*Directions for this task:*
The required result is every line of the records that includes "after".

*** Material for the task ***

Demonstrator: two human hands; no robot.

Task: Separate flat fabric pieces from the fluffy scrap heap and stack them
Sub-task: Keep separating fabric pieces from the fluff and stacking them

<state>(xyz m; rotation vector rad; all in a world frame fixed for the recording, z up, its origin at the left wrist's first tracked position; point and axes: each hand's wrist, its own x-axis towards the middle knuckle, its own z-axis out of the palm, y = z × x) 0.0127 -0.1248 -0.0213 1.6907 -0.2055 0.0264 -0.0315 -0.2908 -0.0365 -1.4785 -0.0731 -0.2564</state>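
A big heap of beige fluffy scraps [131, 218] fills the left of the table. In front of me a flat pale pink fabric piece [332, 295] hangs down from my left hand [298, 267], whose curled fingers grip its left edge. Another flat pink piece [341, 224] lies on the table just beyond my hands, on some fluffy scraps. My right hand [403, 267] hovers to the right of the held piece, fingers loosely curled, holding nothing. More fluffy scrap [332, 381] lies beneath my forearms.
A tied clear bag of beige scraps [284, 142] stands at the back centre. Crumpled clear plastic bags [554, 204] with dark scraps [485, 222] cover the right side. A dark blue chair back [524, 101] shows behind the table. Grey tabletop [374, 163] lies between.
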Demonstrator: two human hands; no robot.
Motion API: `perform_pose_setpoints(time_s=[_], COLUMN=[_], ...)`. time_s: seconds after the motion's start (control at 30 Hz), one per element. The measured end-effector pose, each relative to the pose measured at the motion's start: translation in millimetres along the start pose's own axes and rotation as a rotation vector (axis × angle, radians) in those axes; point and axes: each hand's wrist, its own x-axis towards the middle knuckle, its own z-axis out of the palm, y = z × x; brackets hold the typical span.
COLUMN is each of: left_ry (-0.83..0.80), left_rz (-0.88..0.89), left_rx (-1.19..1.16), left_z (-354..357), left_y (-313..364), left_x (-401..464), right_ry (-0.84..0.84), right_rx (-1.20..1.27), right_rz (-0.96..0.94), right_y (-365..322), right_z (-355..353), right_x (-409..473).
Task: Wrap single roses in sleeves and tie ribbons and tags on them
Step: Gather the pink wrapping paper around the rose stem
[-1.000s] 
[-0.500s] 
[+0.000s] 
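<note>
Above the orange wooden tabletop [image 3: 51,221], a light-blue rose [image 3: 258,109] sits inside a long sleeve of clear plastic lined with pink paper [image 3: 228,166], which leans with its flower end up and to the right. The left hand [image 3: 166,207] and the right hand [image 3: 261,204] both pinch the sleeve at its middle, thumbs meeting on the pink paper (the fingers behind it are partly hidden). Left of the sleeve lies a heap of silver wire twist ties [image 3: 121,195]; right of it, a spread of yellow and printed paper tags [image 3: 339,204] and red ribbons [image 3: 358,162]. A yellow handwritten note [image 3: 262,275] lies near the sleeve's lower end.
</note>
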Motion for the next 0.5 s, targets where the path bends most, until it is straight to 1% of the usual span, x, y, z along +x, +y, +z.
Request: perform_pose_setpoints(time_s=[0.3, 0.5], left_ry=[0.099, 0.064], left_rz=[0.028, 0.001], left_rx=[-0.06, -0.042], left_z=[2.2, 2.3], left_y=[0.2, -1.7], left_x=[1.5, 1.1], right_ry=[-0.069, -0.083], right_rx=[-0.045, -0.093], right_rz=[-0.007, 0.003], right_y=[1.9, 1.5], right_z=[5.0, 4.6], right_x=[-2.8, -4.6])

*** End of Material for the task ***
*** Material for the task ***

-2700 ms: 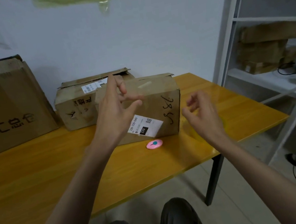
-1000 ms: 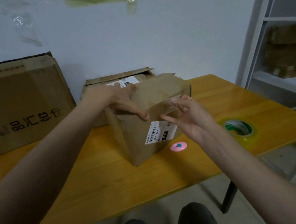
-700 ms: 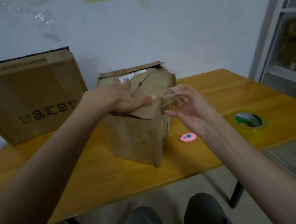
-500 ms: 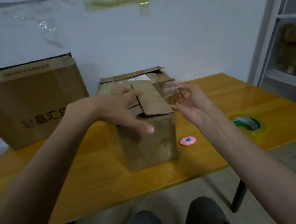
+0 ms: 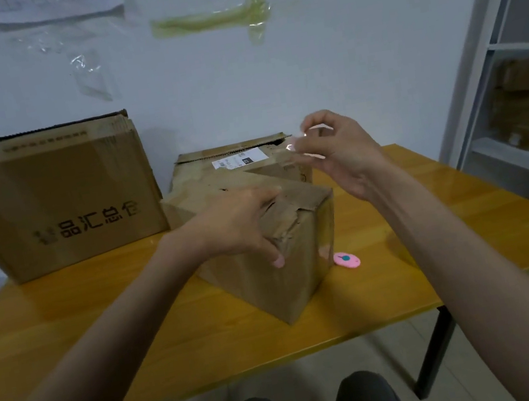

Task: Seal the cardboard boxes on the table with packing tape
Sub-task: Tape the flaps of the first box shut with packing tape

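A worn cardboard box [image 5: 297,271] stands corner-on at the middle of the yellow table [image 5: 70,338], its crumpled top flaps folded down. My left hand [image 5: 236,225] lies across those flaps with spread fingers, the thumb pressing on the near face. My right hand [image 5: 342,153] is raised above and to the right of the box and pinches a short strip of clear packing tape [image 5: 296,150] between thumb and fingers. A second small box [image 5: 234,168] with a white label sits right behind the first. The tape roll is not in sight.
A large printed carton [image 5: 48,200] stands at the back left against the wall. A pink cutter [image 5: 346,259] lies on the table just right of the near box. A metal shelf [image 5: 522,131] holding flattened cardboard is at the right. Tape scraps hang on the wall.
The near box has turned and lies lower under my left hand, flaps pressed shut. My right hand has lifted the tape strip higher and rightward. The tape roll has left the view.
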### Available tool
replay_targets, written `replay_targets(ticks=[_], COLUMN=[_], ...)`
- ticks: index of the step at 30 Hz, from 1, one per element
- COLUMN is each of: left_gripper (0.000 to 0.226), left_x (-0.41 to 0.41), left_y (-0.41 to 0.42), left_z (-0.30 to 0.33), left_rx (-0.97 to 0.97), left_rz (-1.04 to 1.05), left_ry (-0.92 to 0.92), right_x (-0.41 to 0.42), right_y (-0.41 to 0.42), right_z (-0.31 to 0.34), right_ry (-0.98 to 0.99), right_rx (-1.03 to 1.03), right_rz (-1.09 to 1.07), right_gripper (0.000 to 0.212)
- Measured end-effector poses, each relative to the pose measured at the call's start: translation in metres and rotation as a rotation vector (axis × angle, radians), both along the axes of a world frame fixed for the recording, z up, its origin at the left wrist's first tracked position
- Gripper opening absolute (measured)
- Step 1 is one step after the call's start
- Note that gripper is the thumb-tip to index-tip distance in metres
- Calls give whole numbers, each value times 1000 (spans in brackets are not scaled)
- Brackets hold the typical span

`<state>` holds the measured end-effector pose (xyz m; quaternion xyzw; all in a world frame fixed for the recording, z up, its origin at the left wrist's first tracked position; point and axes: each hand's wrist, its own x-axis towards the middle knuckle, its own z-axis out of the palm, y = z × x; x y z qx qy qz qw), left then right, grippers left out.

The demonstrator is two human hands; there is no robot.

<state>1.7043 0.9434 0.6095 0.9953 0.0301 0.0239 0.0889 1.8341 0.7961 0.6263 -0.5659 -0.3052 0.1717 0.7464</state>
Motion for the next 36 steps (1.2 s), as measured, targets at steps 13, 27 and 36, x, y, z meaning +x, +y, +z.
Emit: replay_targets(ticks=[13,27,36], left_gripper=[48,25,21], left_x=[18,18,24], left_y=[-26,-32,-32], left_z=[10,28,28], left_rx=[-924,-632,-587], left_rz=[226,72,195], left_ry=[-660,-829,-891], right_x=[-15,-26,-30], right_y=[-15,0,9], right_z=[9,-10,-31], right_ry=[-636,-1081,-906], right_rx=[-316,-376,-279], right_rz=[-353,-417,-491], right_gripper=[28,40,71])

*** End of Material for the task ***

*Result of the task:*
Motion API: `perform_pose_setpoints(time_s=[_], COLUMN=[_], ...)`. time_s: seconds after the motion's start (control at 30 Hz), one per element. The measured end-effector pose, each relative to the pose measured at the motion's start: translation in millimetres along the start pose's own axes and rotation as a rotation vector (axis × angle, radians) in those axes; point and axes: each hand's wrist, its own x-axis towards the middle knuckle, its own z-axis out of the palm, y = z × x; brackets hold the typical span.
- Step 1 is one step after the call's start

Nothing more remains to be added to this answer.